◆ Work request: The response must reproduce exactly every line of the material below holding the word "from".

Information provided section start

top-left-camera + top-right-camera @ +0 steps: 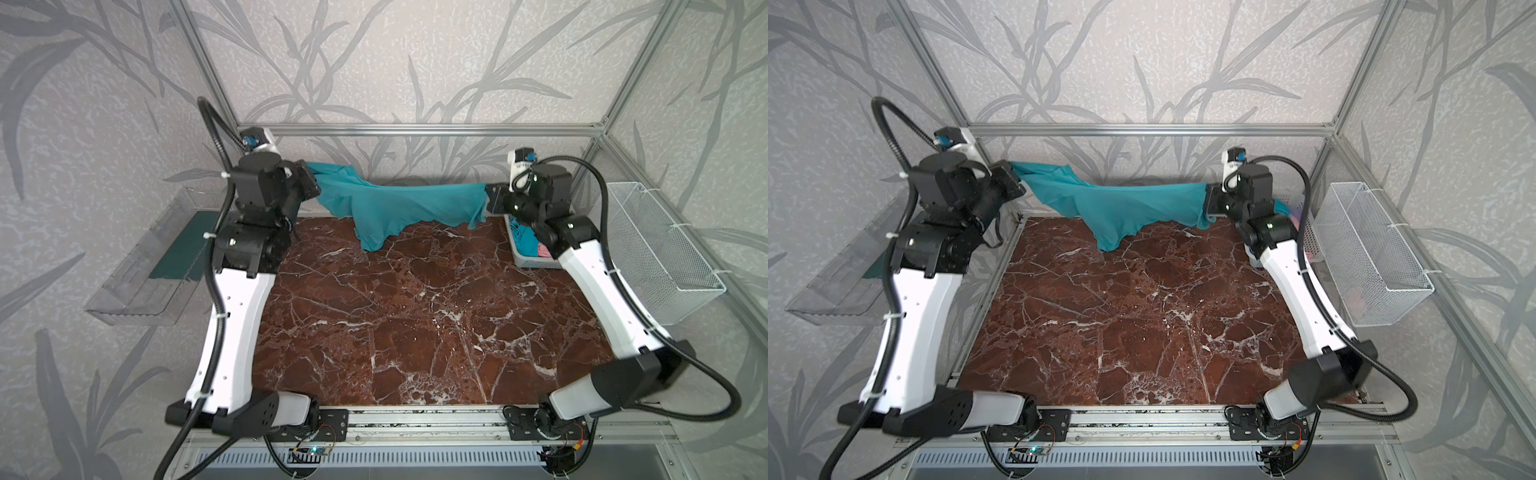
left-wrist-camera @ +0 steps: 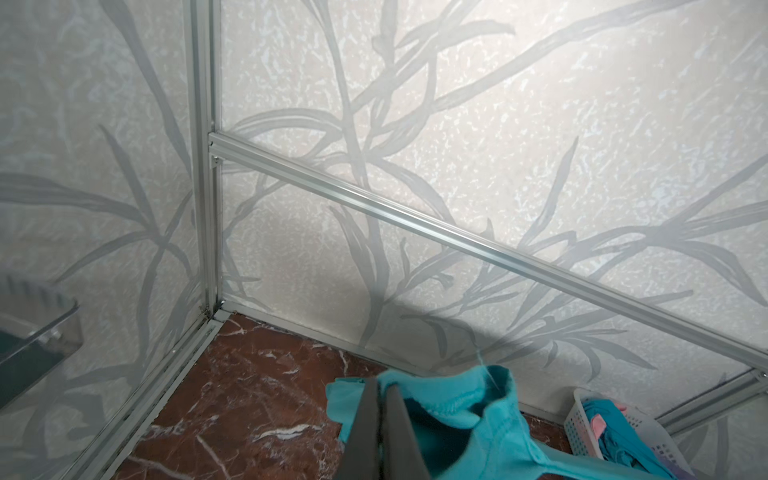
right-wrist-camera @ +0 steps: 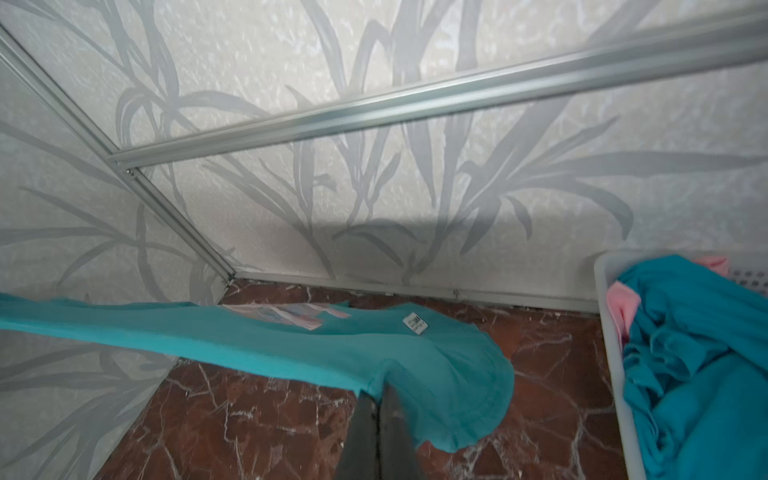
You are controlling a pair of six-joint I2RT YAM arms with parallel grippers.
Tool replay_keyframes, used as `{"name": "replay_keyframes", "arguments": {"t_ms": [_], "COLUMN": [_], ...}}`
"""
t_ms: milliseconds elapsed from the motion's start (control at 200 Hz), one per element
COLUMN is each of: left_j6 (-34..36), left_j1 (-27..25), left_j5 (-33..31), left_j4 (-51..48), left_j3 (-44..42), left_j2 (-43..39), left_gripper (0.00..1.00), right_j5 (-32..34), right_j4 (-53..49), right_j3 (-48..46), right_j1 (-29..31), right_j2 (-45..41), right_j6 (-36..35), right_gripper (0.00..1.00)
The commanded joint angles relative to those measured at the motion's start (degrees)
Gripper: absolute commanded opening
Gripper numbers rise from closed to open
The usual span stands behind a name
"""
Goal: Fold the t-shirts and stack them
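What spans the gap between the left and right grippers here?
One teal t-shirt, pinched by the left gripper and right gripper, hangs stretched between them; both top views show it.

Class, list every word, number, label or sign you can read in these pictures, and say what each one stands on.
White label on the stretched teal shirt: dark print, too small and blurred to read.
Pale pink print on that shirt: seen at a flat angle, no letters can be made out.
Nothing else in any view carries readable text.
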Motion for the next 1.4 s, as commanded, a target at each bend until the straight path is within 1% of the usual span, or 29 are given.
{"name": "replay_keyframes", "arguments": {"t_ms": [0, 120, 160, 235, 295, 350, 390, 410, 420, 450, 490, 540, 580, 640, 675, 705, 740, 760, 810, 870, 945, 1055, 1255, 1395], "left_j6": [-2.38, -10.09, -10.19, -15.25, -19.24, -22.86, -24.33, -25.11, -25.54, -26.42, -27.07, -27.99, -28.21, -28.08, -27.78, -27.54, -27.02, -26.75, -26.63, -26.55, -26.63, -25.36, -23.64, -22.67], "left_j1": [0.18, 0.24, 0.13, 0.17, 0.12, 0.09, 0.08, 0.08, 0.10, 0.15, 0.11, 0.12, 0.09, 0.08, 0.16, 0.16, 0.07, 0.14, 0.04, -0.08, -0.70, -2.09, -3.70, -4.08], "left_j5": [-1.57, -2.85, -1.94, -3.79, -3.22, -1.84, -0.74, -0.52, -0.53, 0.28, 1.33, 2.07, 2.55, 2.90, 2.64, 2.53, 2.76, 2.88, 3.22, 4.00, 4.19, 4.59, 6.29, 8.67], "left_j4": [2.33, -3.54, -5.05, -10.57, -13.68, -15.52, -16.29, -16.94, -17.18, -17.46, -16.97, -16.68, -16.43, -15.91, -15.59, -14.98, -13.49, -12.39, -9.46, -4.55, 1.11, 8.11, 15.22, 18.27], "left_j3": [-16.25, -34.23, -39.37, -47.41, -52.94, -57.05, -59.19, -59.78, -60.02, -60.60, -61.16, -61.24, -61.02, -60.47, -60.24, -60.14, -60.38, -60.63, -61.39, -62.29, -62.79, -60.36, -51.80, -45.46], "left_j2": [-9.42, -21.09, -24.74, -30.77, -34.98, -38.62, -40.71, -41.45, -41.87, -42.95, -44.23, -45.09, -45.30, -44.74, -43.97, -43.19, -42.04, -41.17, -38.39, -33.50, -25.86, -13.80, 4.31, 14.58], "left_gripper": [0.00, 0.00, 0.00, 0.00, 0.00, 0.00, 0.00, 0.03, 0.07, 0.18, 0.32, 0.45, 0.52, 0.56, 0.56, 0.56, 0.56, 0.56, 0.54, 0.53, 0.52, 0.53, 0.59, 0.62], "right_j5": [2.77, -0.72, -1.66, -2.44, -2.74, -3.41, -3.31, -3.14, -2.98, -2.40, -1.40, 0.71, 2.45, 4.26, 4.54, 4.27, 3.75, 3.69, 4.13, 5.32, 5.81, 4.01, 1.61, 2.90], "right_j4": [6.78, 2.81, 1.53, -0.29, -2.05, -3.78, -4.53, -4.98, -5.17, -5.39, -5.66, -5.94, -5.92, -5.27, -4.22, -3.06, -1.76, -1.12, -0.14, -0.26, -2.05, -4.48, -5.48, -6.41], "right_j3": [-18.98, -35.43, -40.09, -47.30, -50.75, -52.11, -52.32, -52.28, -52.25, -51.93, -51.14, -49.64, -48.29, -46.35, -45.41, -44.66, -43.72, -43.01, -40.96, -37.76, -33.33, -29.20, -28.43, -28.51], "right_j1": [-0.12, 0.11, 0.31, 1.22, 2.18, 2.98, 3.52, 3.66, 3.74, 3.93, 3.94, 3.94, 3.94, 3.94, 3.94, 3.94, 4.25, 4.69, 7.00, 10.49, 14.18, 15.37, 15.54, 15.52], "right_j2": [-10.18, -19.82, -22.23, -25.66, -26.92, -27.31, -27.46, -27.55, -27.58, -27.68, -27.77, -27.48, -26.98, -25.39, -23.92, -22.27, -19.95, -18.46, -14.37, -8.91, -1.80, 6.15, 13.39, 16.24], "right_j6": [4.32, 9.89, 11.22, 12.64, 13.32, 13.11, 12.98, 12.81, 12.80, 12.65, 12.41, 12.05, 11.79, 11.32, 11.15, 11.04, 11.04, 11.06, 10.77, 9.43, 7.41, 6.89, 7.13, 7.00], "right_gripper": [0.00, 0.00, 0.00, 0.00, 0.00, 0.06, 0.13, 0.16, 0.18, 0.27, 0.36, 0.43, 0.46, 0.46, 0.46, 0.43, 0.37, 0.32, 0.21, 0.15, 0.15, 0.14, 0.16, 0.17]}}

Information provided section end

◆ Solution for this task:
t_ms: milliseconds elapsed from the motion's start (control at 200 Hz), one per element
Gripper numbers rise from closed to open

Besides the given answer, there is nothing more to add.